For the seed block recipe that is.

Typically seed block recipes utilize peat and vermiculite, two things I don’t normally use and I can’t say I’m that fond of incorporating into my garden experiment at this point.  I would rather use coconut coir from the perspective of pH, cost, and sustainability.  Unfortunately they are not a one to one substitute when it comes to seed blocks.  Mainly because peat is more… sticky.  But I’m still hopeful it can be done.

I started experimenting last night.  Equal parts coir and compost, with some greensand as a mineral additive.


They didn’t look too bad (sorry I know it’s pretty dark in the picture).  However, there seems to be a fundamental flaw with multiple possible causes.

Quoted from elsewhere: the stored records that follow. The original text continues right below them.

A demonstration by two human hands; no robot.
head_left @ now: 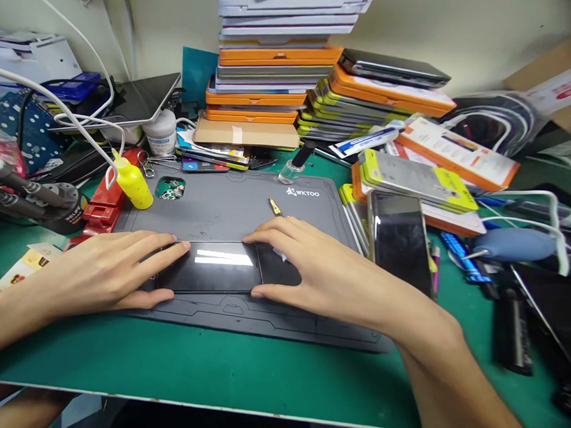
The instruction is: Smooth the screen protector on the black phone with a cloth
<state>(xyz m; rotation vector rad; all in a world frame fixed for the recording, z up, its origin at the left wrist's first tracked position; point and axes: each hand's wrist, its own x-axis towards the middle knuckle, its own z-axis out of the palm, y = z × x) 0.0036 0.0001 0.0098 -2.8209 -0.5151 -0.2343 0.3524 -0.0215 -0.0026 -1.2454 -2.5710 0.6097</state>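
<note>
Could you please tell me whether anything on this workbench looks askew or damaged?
The tall box stack looks askew: its upper white boxes jut rightward past those beneath. The dark screen between left hand and right hand shows no obvious damage.

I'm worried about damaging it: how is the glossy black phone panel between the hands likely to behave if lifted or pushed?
The phone panel is probably stiff, lying flat with straight edges. Its smooth face, throwing back a crisp white reflection, may be slippery under fingertips. If pushed, it would likely slide across the mat rather than roll, being a flat slab.
</note>
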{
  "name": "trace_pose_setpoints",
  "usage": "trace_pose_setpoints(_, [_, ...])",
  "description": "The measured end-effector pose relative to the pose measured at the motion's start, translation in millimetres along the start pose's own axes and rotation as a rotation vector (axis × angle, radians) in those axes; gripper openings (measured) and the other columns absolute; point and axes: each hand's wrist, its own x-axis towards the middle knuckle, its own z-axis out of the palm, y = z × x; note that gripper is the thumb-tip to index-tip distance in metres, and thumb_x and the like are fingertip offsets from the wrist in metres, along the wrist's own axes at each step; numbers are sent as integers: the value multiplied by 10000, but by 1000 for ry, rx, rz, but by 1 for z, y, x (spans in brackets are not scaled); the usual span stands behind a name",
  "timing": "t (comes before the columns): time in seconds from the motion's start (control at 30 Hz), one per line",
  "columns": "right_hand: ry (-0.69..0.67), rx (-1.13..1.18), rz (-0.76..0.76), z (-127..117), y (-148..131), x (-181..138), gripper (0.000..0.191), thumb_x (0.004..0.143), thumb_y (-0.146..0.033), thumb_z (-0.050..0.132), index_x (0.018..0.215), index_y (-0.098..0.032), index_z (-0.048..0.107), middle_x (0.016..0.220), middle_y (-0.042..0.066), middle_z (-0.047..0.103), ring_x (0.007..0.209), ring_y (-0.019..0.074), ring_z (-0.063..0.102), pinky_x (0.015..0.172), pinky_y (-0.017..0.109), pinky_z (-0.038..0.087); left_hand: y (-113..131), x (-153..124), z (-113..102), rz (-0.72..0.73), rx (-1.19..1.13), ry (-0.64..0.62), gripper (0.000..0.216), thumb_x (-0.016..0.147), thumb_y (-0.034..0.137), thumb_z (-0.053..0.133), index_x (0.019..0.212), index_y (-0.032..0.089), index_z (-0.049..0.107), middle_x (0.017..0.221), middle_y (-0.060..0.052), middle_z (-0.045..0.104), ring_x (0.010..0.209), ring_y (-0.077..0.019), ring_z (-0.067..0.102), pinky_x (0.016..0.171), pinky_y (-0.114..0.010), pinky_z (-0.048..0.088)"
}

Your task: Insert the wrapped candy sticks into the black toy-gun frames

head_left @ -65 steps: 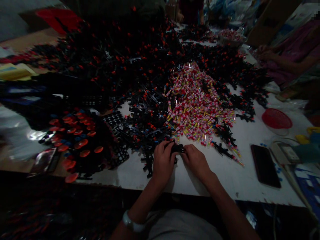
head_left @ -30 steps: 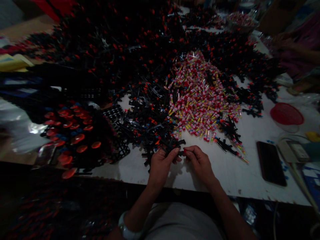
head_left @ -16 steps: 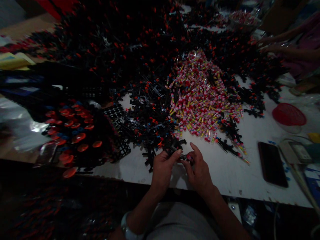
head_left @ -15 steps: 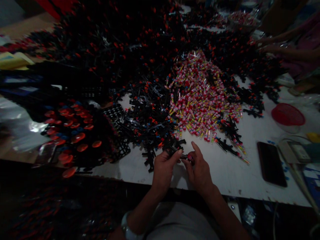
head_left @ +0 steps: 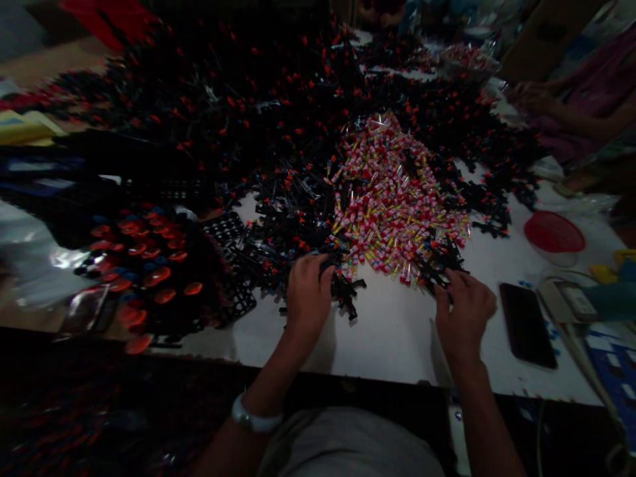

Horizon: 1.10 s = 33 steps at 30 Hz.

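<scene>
My left hand (head_left: 308, 295) reaches over the near edge of a pile of black toy guns (head_left: 283, 228), thumb apart from the fingers. Its fingertips touch the pile, and no firm grip shows. One black toy gun (head_left: 350, 291) lies just right of its thumb. My right hand (head_left: 464, 311) is farther right, thumb and forefinger closed at the end of a toy gun (head_left: 433, 275) in a small dark group. A spot of pink shows between those fingers. Beyond both hands spreads a heap of small pink candy-filled tubes (head_left: 392, 199).
A black phone (head_left: 527, 324) and a red mesh basket (head_left: 554, 232) are at the right. Left stand orange-tipped pieces (head_left: 149, 248) beside a black plastic crate (head_left: 243, 301). A co-worker's hands (head_left: 534, 99) are at the far right. The table's front edge (head_left: 377, 379) runs before me.
My hands have parted from the toy gun they held together. My left hand moved left and forward onto the black pile; my right moved right to the small group. The view shifted slightly.
</scene>
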Motion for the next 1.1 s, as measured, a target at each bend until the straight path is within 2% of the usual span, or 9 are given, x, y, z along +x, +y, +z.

I should have sifted the compost to make it finer and eliminate the big pieces.  I had hypothesized that these would help as a replacement for the vermiculite… I know a bit of a stretch… but they just make it too crumbly.  That’s when wet, I don’t think that will get better as it dries.  The big chunks also keep it from getting a good form.  The blocks should be pretty much a solid square and this is more of a marshmallow cube; kind of rounded on the corners.

I went ahead and put some seeds in a few of these to see how they handle a plant growing in them, but I think most will be scrapped.

I think for the next swing I’ll try sifting the compost.  I don’t like to throw too many variables in at once, so I’ll avoid making any other changes, but in the meantime, we’ll see how these go.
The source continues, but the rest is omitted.